I mention all of this because what little I read about the first one mentioned in Harper’s review intrigued me to the extent that I stopped reading the magazine’s version and went online to see if the Timberland Library system has the book in stock.
It does, but a check of the shelves in the Centralia’s library was not fruitful. I mentioned this to the lady at the counter and she picked up the phone, called the Chehalis library which, “saints be praised,” still has it. Within minutes, I was on my way south to pick it up. Now I’m not a rapid reader so that evening and most of the next day were spent in the seat of my lift chair — a gift from my daughter that is second only to her actual presence when she can fly here from Georgia.

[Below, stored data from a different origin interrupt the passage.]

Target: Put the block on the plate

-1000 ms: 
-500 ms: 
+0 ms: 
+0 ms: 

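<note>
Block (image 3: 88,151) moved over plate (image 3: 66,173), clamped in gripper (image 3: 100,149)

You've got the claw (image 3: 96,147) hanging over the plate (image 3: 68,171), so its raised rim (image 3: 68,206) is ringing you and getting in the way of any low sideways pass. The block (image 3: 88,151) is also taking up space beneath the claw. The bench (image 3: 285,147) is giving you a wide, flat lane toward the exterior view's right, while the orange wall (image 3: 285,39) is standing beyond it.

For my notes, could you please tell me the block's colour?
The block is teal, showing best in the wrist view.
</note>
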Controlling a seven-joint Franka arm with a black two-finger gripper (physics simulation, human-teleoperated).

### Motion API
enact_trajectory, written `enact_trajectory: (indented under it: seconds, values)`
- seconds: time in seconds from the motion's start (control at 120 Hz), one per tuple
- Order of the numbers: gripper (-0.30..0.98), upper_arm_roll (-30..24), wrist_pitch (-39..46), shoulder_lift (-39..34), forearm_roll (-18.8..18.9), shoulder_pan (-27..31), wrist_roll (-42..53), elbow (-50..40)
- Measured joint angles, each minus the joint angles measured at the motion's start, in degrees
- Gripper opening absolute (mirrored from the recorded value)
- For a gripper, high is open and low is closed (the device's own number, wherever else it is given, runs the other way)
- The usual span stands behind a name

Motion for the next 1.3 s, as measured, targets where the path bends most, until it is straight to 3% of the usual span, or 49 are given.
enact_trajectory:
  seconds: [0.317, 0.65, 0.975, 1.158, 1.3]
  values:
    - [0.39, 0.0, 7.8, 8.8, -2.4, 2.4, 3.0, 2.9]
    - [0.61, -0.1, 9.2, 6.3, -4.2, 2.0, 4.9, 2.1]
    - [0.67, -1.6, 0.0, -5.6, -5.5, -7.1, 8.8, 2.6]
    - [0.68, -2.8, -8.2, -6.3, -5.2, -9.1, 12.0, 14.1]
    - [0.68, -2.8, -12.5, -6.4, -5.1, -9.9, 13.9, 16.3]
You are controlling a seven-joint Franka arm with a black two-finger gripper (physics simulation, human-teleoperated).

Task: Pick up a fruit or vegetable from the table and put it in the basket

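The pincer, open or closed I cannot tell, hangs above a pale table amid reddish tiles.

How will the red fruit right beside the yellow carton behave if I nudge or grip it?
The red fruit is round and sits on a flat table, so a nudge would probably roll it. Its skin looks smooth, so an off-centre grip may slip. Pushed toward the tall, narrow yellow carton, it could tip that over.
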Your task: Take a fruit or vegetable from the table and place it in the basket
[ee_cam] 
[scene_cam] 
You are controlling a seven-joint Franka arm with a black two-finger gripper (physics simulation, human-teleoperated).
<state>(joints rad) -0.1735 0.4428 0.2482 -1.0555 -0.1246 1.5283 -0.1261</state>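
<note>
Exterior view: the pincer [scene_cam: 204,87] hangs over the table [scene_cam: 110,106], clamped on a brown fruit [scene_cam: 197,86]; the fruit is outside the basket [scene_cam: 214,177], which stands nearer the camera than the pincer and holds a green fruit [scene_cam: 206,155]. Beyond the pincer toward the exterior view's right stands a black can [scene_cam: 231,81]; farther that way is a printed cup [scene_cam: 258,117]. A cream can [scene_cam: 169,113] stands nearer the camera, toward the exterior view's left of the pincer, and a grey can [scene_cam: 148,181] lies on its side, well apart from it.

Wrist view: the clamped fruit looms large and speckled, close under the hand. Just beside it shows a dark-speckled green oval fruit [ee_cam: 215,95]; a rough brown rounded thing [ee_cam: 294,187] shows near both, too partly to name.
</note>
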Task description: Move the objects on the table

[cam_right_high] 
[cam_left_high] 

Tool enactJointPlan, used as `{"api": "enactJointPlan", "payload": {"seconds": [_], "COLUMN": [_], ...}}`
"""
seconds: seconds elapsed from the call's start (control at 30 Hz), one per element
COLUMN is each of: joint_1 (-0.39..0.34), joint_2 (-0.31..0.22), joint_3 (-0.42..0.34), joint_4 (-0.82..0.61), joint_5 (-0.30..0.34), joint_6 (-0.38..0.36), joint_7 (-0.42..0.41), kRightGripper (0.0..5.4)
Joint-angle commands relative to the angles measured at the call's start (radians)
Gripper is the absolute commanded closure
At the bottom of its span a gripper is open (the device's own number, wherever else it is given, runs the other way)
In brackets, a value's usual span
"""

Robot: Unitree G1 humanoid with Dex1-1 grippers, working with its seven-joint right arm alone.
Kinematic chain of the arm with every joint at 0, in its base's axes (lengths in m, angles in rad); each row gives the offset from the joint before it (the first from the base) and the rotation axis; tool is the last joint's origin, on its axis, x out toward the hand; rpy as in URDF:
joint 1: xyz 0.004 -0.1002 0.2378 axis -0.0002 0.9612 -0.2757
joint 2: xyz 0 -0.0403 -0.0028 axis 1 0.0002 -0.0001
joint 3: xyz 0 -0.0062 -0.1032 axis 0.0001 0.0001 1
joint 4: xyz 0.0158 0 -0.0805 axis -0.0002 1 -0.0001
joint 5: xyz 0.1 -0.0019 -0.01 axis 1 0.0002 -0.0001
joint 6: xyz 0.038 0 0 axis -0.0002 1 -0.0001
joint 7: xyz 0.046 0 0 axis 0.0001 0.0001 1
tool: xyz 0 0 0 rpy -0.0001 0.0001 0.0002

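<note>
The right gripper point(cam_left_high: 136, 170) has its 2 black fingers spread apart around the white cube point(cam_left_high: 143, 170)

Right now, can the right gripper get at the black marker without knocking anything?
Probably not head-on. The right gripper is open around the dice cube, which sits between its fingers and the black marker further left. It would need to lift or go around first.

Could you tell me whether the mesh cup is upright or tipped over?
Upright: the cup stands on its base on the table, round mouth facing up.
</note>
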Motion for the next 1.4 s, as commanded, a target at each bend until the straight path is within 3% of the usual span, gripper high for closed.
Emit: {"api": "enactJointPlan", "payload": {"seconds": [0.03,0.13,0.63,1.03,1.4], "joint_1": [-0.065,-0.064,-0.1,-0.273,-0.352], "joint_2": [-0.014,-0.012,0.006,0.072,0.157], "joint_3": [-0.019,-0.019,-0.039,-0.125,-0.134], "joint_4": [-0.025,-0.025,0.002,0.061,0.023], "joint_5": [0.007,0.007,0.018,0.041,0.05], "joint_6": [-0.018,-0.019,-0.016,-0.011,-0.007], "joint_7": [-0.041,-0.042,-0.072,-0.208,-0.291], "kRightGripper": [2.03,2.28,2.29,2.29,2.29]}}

What I had found in the magazine was a column written about the author of the book and not a rehash of the plot itself. And that alone kept my interest up, but there was one facet that could have spoiled the whole thing.
As I recall now, the book consists of a total of 107 chapters, ranging from a dozen or so lines to, perhaps, five or six pages. On the surface that would be deemed ostentatious by most readers but, in my opinion, it worked in this case. The plotting itself could use some help in my mind because it’s kind of hard to feel sorry for a father who works six and a half days a week as an attorney, a mother who manages to get by with only two servants (a cook and a housemaid) and a son who builds a tower on an empty lot. But the book never says why.
Enough of that.
Are you as bored with life around you as much as I am these days? Major blame has to be the weather as I sat down to write this. Sure, we had a couple of days that were sunny, but still too cold to get the garden ready for spring.
Oh, I’ve been able to pull out three of the many patches of weeds that have assumed control of the flower beds around my home, but I haven’t done a thing to the small patch I set aside each year for peas, rhubarb, acorn squash, oregano and rosemary — except to stand there while my son replaced some the roofing panels of the greenhouse that collapsed under the weight of the recent snow.
So life continues to roll along, doesn’t it? And with the “plague” and Ukraine and politics, maybe just thinking about weeding and planting a new crop is just what we need?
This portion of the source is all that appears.